▶ [What the task requires]: Could you restate word for word each line from the top of the listing below through the line containing "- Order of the"? Keep the pictures out.

▶ [Provided material]:
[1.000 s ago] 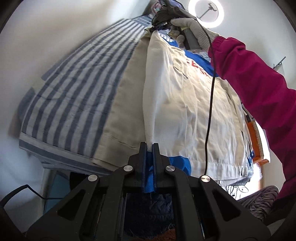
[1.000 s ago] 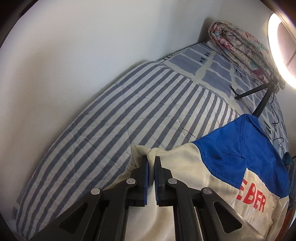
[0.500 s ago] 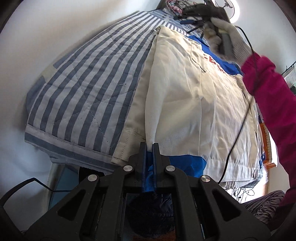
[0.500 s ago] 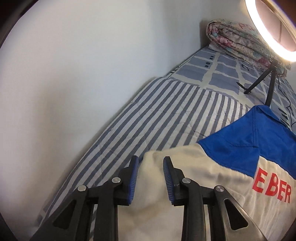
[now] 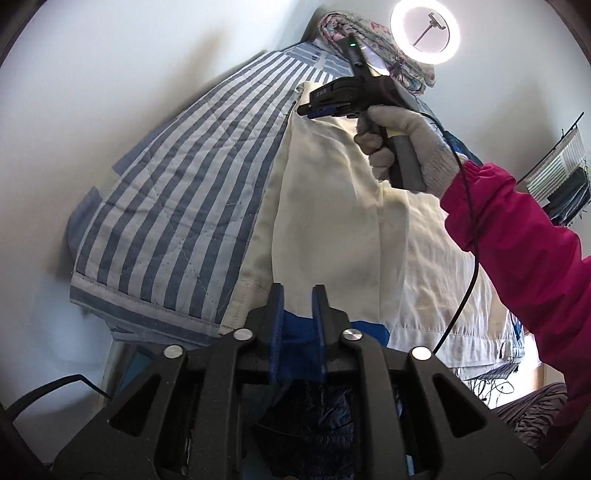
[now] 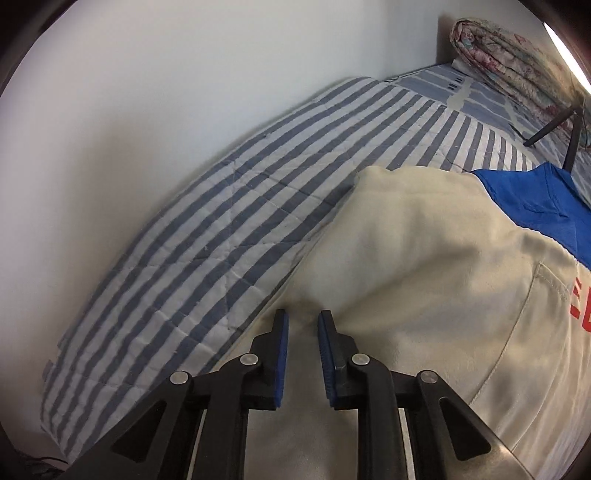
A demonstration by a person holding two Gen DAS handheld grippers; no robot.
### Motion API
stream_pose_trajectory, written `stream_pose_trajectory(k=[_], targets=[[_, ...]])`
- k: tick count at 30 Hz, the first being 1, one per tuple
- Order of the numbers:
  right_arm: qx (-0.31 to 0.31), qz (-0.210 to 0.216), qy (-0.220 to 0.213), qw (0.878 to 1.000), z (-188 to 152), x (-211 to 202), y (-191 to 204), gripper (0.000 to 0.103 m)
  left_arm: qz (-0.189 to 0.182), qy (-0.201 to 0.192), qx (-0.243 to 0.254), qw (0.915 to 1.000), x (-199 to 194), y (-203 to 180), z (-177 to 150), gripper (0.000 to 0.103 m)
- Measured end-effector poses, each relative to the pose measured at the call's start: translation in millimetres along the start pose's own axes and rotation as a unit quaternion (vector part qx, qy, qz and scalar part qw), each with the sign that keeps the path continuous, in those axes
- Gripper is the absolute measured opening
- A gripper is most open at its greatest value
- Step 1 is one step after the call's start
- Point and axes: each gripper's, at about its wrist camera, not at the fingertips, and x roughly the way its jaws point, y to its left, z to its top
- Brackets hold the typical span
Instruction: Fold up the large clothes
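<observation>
A cream jacket (image 5: 332,206) with blue panels and red letters lies on the striped bed, its left part folded over the body. It also shows in the right wrist view (image 6: 424,266). My left gripper (image 5: 298,295) is open at the jacket's near hem, over its blue band (image 5: 295,332), holding nothing. My right gripper (image 6: 303,319) is open and empty, just above the cream cloth near the shoulder. In the left wrist view the right gripper (image 5: 314,109) hovers over the jacket's far end in a gloved hand.
The blue-and-white striped quilt (image 6: 229,229) runs along a white wall (image 6: 147,92) on the left. A rolled floral blanket (image 6: 506,55) and a ring light (image 5: 424,31) on a tripod stand at the bed's far end. The bed's near edge (image 5: 147,314) drops off.
Both grippers have opened and let go of the jacket. The right gripper has pulled back from the shoulder fold; the folded cloth now rests on the jacket.
</observation>
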Motion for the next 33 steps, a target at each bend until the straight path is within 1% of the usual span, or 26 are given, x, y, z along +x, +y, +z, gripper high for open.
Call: stream_pose_trajectory(k=[1,2,5,9,11,13,14,15,17,18,19,21,22,23,24,26,27,29,30,31,33], targets=[[0.003,0.007,-0.010,1.000,-4.0,-12.7,-0.4,0.017,-0.003,-0.001,0.000,1.0000,-1.6,0.6,0.2,0.027],[-0.004,0.009,-0.017,1.000,-10.6,-26.1,1.2,0.017,-0.007,-0.003,-0.002,1.0000,-2.4,2.3,0.1,0.032],[-0.028,0.027,-0.015,0.999,-50.6,-62.5,9.7,0.018,-0.012,0.002,0.001,0.9999,-3.3,2.4,1.6,0.032],[-0.037,0.059,-0.005,0.998,-117.3,-92.5,21.1,0.018,-0.016,0.021,0.007,0.9996,5.8,1.7,10.9,0.032],[-0.039,0.074,-0.002,0.997,-151.5,-100.3,31.3,0.018,0.000,0.025,0.011,0.9996,14.2,2.1,16.5,0.032],[-0.051,0.075,0.007,0.996,-178.8,-98.2,44.2,0.017,0.019,0.036,0.006,0.9992,27.4,4.1,19.8,0.032],[-0.064,0.063,0.009,0.996,-187.9,-95.5,50.5,0.018,0.022,0.041,0.002,0.9989,33.6,4.1,19.6,0.032],[-0.078,0.042,0.011,0.996,-200.0,-89.6,58.3,0.018,0.032,0.051,0.007,0.9981,43.9,4.6,19.7,0.032],[-0.080,0.028,0.018,0.996,-214.5,-76.7,63.6,0.018,0.069,0.061,0.018,0.9956,60.3,5.2,19.2,0.032],[-0.086,0.021,0.001,0.996,-217.5,-77.2,64.2,0.018,0.083,0.059,0.029,0.9944,64.4,5.3,16.9,0.032],[-0.089,0.015,0.001,0.996,-218.3,-78.1,65.5,0.018,0.095,0.057,0.042,0.9929,67.9,3.8,16.1,0.032],[-0.077,0.031,0.005,0.997,-218.6,-84.9,63.6,0.019,0.098,0.055,0.049,0.9925,69.9,2.7,14.7,0.032],[-0.070,0.043,0.001,0.997,-218.9,-90.9,61.7,0.019,0.092,0.056,0.037,0.9935,69.7,3.4,14.7,0.032],[-0.065,0.047,-0.009,0.997,-220.0,-100.6,59.4,0.020,0.078,0.054,0.018,0.9953,68.1,3.7,14.9,0.032],[-0.064,0.046,-0.020,0.997,-221.1,-110.4,56.9,0.025,0.061,0.050,-0.002,0.9969,65.1,7.1,16.1,0.032],[-0.060,0.040,-0.048,0.996,-223.7,-128.4,53.8,0.029,0.022,0.035,-0.037,0.9985,54.0,15.7,18.2,0.032],[-0.055,0.039,-0.061,0.996,-223.4,-136.5,49.2,0.032,0.010,0.028,-0.048,0.9984,50.4,18.2,19.6,0.032],[-0.040,0.037,-0.081,0.995,-221.8,-149.5,37.7,0.033,-0.001,0.017,-0.056,0.9983,45.1,19.0,22.8,0.034],[-0.030,0.034,-0.090,0.995,-215.7,-154.2,28.8,0.033,-0.005,0.014,-0.061,0.9981,44.6,19.1,24.2,0.039],[-0.019,0.029,-0.095,0.995,-207.5,-157.5,19.2,0.033,-0.007,0.014,-0.063,0.9979,45.5,19.2,25.8,0.042],[-0.002,0.022,-0.103,0.994,-185.7,-158.9,1.7,0.031,-0.013,0.020,-0.060,0.9979,46.7,17.2,26.6,0.042]])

▶ [Response]:
[1.000 s ago] 
[1.000 s ago] 
[0.500 s ago] 
[0.500 s ago] 
[now] 
[now] 
A demonstration by a person holding two Gen DAS handheld grippers; no robot.
### Motion API
stream_pose_trajectory, written `stream_pose_trajectory(k=[_], targets=[[_, ...]])`
- k: tick count at 30 Hz, the first being 1, one per tuple
- Order of the numbers:

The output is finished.